Además, este tipo de afectados no suelen informar de que tienen estos factores de riesgo a los especialistas que los tratan (en concreto cuatro de cada cinco afectados no dice cuenta que tiene poca actividad física y/o que su dieta no es todo lo equilibrada que debiera). Esta razón dificulta un diagnóstico y un tratamiento más adecuado que ponga freno al deterioro de los elementos discapacitantes de cada afectado.

Ya sabemos que la Esclerosis Múltiple es una enfermedad crónica y autoinmune del sistema nervioso central. Entre los síntomas más comunes se incluyen la dificultad y pérdida de la movilidad de los miembros inferiores, disfunción, fatiga, ataxia (dificultad de coordinación de los movimientos) y depresión. Incluso hay afectaciones laterales como la hipertensión, hiperlipidemia y enfermedades pulmonares crónicas, lo que en muchos casos origina que los diagnósticos de EM se retrasen, al coincidir muchos de sus síntomas con otras afectaciones

Los cuatro jinetes de la Apocalipsis

Los estudios han determinado que los cuatro factores de riesgo que más incapacitan a las personas con EM son: el tabaco, la inactividad física, la dieta inadecuada y el exceso de ingesta de alcohol.

Tabaco

Uno de los trabajos examinados trata sobre las tasas de tabaquismo en 350 individuos con EM e informó un consumo de tabaco en el 15,2%. Los participantes que eran fumadores actuales informaron fumar más pesado (20-30 cigarrillos diarios) y fumar por 10 años o más (ver El tabaco aumenta el riesgo de que la Esclerosis Múltiple progrese a Secundaria Progresiva).

Tabaquismo

Esta revisión determina que existe suficiente evidencia para afirmar que el tabaquismo incrementa el riesgo de empeorar los signos de la Esclerosis Múltiple.

Actividad física

Un reciente examen de las tasas de actividad física en las personas con EM informó que el 58% de las personas con EM participaban en niveles insuficientes de ejercicio físico (ver La obesidad durante los años jóvenes aumenta en un 40% el riesgo de padecer EM).

Sedentarismo

La falta de enercicio físico nos pasa factura; nos produce pérdida de la movilidad y sobrepeso.

Nutrición deficiente

Un análisis transversal de las personas con EM reportó que menos de la mitad de los participantes (47,5%) participaban en comportamientos nutricionales saludables. Los participantes consumían menos de los niveles recomendados de carbohidratos, fibra, vitamina E, calcio y Zinc, pero mayores cantidades de grasas saturadas, proteínas, vitaminas A y C, ácido fólico y hierro. Sin embargo, los autores no realizaron análisis alimenticios (ver Descubierta la relación entre la alimentación y la aparición de las Enfermedades NeuroDegenerativas).

Dieta deficiente

La dieta es muy importante en la prevención y tratamiento de la Esclerosis Múltiple.

Consumo de alcohol

Diversos estudios transversales han informado que entre el 13% y el 40% de las personas con EM se clasificaron como positivas para el posible abuso o dependencia del alcohol.

Consumo de alcohol

Lo mejor para un afectado de EM es no beber alcohol, ya que es una sustancia oxidante y que elimina neuronas.

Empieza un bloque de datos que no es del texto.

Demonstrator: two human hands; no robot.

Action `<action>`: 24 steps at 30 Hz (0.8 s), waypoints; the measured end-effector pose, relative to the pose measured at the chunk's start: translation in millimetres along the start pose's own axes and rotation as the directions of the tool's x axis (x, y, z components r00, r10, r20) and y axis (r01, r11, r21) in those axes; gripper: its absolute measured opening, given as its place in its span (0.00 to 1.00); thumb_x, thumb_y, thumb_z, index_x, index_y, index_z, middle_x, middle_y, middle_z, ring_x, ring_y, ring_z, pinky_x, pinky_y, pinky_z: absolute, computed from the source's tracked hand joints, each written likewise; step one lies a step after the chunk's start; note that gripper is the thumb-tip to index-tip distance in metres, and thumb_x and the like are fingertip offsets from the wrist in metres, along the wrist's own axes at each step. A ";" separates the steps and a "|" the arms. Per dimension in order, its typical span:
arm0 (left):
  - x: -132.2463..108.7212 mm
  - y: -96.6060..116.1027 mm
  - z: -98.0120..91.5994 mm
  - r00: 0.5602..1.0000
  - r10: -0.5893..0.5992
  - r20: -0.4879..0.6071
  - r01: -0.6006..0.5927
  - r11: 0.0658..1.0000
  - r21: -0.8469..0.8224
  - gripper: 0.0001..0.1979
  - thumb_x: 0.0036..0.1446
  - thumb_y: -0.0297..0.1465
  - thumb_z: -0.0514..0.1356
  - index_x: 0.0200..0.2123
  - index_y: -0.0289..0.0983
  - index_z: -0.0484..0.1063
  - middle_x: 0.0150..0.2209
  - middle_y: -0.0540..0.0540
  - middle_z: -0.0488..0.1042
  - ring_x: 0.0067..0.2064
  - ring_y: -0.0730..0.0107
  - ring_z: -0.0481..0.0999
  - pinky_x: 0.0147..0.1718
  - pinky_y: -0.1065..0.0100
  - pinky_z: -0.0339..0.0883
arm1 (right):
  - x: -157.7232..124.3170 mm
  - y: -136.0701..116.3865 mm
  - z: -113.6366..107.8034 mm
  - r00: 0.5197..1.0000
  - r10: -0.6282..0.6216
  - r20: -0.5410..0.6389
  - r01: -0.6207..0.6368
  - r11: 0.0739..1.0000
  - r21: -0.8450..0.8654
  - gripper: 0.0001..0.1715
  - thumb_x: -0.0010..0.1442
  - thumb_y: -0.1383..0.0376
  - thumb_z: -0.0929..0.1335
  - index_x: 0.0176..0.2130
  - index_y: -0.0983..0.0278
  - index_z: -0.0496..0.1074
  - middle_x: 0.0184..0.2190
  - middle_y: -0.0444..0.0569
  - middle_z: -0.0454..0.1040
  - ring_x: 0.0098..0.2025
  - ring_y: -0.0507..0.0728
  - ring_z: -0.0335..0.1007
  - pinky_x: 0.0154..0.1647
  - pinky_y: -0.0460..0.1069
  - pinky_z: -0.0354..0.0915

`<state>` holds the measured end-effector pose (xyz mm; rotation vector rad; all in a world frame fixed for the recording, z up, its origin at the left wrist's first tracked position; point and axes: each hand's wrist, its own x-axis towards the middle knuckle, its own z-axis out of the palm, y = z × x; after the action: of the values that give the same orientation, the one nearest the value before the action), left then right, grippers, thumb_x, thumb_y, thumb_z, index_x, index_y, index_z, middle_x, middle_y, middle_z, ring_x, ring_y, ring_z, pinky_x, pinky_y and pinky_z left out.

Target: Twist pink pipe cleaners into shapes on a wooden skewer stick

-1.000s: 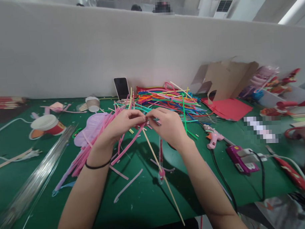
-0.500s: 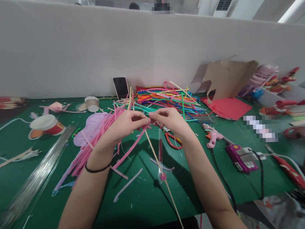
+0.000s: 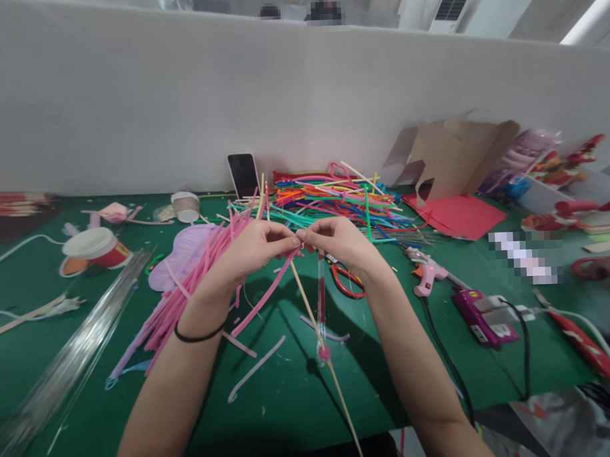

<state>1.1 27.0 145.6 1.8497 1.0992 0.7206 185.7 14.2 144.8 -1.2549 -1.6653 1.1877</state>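
My left hand [image 3: 258, 250] is closed in a pinch on a pink pipe cleaner [image 3: 265, 300], whose free end curves down toward the table. Fingertip to fingertip with it, my right hand [image 3: 338, 244] pinches at the same spot, where a bit of pink shows between the fingers. From under the fingers a thin wooden stick [image 3: 344, 404] slants down to the lower right, with a small pink ball [image 3: 324, 353] around its middle. The stick's top end is hidden by my hands. Beneath my left forearm lies a bunch of pink pipe cleaners [image 3: 190, 302].
Red-handled scissors [image 3: 347, 281] lie behind my right wrist. Further right are a pink glue gun [image 3: 429, 274] and a purple power strip [image 3: 483, 319]. Colourful pipe cleaners [image 3: 334, 194] and a phone [image 3: 243, 176] stand at the back. A paper cup [image 3: 98, 248] lies left. Another person's hand [image 3: 599, 271] shows right.
The lower end of the wooden stick has swung slightly left. Both hands keep their pinch in nearly the same place, with a small shift of the fingers.
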 end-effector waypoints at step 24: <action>-4.4 1.1 -12.6 0.995 0.029 0.092 -0.028 1.000 -0.011 0.17 0.55 0.44 0.60 0.32 0.36 0.78 0.32 0.46 0.78 0.34 0.67 0.74 0.31 0.70 0.66 | -9.2 -8.3 -7.6 0.994 -0.105 -0.024 0.100 0.982 -0.163 0.19 0.61 0.56 0.65 0.30 0.66 0.77 0.27 0.49 0.78 0.30 0.53 0.72 0.31 0.46 0.63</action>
<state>-10.4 27.5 152.3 1.8747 1.0102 0.6487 192.6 6.3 154.9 -1.2624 -1.8096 0.9819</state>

In-pacient admite que todavía no se han extraído todas las conclusiones de las investigaciones que evalúan la incidencia de varios factores de riesgo en una misma persona, ya que, hasta la fecha, tan solo se ha evaluado la influencia de cada factor de riesgo de manera individualizada. De esta manera, se hace necesaria una evaluación integral de la incidencia de varios factores de riesgo en el agravamiento de la discapacidad de los afectados de EM.

Balto JM, Ensari I, Hubbard EA, et al. Individual and Co-occurring SNAP Risk Factors. International Journal of MS Care: November/December 2016, Vol. 18, No. 6, pp. 298-304.